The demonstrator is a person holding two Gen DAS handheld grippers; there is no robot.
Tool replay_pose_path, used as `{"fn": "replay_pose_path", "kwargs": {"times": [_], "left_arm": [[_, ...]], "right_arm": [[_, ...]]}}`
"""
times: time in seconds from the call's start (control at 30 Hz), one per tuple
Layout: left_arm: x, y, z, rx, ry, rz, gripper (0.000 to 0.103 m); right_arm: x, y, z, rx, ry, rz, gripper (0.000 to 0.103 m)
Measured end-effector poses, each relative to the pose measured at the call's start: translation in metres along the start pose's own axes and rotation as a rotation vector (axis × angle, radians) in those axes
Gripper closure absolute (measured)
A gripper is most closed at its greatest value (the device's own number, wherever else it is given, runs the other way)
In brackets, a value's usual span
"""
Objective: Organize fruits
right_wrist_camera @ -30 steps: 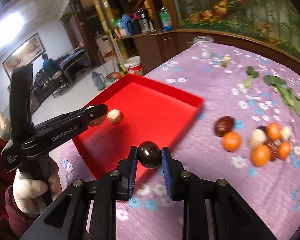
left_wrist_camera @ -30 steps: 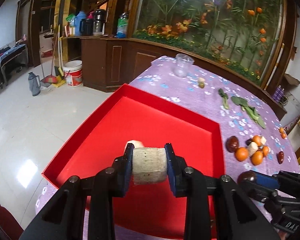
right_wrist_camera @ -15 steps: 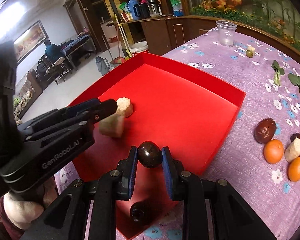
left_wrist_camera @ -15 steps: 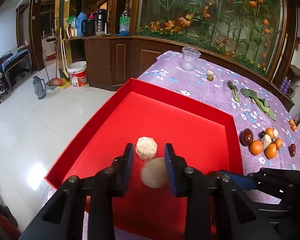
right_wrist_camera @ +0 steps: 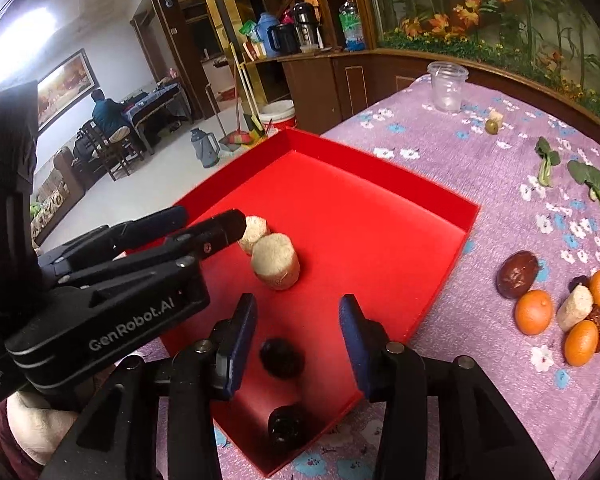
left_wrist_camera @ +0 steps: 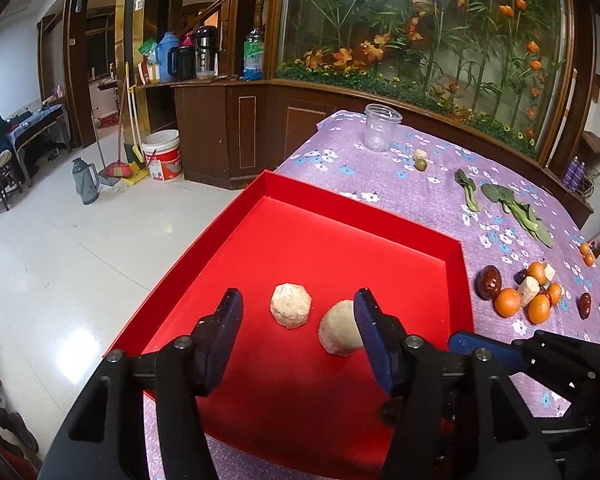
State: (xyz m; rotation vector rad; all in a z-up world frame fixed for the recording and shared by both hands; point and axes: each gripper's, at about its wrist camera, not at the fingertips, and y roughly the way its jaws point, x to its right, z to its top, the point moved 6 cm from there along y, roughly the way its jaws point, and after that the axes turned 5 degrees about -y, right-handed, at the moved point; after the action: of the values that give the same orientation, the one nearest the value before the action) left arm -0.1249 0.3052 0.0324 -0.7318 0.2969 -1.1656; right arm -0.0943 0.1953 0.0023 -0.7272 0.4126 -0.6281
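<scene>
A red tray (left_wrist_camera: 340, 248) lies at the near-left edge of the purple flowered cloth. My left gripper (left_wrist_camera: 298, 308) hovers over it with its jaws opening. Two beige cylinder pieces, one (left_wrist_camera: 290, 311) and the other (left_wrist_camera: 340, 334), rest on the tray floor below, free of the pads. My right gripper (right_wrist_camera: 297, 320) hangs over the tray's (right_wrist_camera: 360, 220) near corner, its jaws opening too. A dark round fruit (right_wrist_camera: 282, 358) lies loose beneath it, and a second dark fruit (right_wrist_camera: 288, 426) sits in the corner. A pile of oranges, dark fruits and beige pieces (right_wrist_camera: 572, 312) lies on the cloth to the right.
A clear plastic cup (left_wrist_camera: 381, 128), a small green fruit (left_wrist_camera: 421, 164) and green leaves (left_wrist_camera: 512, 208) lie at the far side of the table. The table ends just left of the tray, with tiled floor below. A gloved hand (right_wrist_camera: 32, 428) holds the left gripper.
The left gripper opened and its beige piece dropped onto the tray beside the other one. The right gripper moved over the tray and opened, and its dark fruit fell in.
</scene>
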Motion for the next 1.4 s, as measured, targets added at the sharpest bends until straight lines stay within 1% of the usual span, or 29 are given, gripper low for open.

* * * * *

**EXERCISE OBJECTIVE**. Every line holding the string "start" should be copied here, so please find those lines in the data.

**SOLUTION TO THIS PROBLEM**.
times: time in seconds from the call's start (control at 30 Hz), one per tuple
Measured end-effector poses, each relative to the pose measured at the call's start: translation in metres along the start pose's own axes and rotation as a rotation vector (axis × angle, radians) in those axes

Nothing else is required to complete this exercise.